- Your goal
Everything in the listing below needs to be returned word for word.
Source data Start Marker
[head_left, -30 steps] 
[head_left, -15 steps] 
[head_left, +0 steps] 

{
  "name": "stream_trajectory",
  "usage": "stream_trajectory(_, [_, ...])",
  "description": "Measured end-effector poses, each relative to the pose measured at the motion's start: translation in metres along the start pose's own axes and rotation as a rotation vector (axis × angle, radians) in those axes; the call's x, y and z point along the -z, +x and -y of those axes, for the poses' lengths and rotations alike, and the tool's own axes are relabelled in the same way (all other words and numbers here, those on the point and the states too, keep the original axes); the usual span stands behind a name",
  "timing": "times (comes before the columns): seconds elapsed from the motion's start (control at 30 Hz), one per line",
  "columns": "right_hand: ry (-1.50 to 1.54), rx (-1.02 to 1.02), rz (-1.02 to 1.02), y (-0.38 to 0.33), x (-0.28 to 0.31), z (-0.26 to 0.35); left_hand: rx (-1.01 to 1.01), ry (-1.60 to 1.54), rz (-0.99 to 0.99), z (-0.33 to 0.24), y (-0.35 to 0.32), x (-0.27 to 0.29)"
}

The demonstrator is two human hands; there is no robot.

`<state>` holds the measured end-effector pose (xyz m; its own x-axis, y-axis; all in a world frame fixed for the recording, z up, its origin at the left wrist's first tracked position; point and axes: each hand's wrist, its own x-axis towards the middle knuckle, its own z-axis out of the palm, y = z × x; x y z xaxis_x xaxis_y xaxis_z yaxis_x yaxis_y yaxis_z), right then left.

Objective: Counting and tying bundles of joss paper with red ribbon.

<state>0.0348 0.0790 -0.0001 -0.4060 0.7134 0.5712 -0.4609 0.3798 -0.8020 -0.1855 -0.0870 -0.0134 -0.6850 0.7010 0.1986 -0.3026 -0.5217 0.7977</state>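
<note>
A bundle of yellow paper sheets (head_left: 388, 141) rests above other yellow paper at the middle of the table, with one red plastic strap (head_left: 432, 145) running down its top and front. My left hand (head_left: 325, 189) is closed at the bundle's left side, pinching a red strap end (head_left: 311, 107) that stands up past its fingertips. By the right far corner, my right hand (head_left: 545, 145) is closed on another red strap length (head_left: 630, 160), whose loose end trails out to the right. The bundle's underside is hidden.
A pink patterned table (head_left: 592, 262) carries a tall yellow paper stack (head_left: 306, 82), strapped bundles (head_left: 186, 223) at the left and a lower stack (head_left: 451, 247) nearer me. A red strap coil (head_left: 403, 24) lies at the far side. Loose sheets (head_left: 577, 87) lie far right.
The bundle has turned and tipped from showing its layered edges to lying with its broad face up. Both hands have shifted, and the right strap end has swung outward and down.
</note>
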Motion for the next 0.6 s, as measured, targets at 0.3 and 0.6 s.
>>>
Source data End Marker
- Answer space
[head_left, -30 steps] 
[head_left, -15 steps] 
[head_left, +0 steps] 

{
  "name": "stream_trajectory",
  "usage": "stream_trajectory(_, [_, ...])",
  "description": "Measured end-effector poses, each relative to the pose measured at the motion's start: translation in metres along the start pose's own axes and rotation as a rotation vector (axis × angle, radians) in those axes; the call's x, y and z point along the -z, +x and -y of those axes, for the poses' lengths and rotations alike, and the tool's own axes are relabelled in the same way (all other words and numbers here, those on the point and the states too, keep the original axes); the usual span stands behind a name",
  "timing": "times (comes before the columns): seconds elapsed from the motion's start (control at 30 Hz), one per line",
  "columns": "right_hand: ry (-1.50 to 1.54), rx (-1.02 to 1.02), rz (-1.02 to 1.02), y (-0.38 to 0.33), x (-0.28 to 0.31), z (-0.26 to 0.35); left_hand: rx (-1.01 to 1.01), ry (-1.60 to 1.54), rz (-0.99 to 0.99), z (-0.33 to 0.24), y (-0.35 to 0.32), x (-0.27 to 0.29)"
}

The demonstrator is two human hands; there is no robot.

`<state>` holds the measured end-effector pose (xyz m; its own x-axis, y-axis; all in a world frame fixed for the recording, z up, its origin at the left wrist's first tracked position; point and axes: each hand's wrist, its own x-axis towards the middle knuckle, its own z-axis out of the palm, y = z × x; x y z xaxis_x xaxis_y xaxis_z yaxis_x yaxis_y yaxis_z), right then left.

Objective: Counting and tying bundles of joss paper with red ribbon.

<state>0.0348 0.0790 -0.0001 -0.4060 0.7134 0.5712 -0.4609 0.3798 -0.8020 -0.1855 -0.0870 -0.0134 -0.6850 0.7010 0.1986 -0.3026 -0.5217 0.7977</state>
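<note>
A bundle of yellow paper sheets (head_left: 388, 141) rests above other yellow paper at the middle of the table, with one red plastic strap (head_left: 432, 145) running down its top and front. My left hand (head_left: 325, 189) is closed at the bundle's left side, pinching a red strap end (head_left: 311, 107) that stands up past its fingertips. By the right far corner, my right hand (head_left: 545, 145) is closed on another red strap length (head_left: 630, 160), whose loose end trails out to the right. The bundle's underside is hidden.
A pink patterned table (head_left: 592, 262) carries a tall yellow paper stack (head_left: 306, 82), strapped bundles (head_left: 186, 223) at the left and a lower stack (head_left: 451, 247) nearer me. A red strap coil (head_left: 403, 24) lies at the far side. Loose sheets (head_left: 577, 87) lie far right.
The bundle has turned and tipped from showing its layered edges to lying with its broad face up. Both hands have shifted, and the right strap end has swung outward and down.
</note>
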Motion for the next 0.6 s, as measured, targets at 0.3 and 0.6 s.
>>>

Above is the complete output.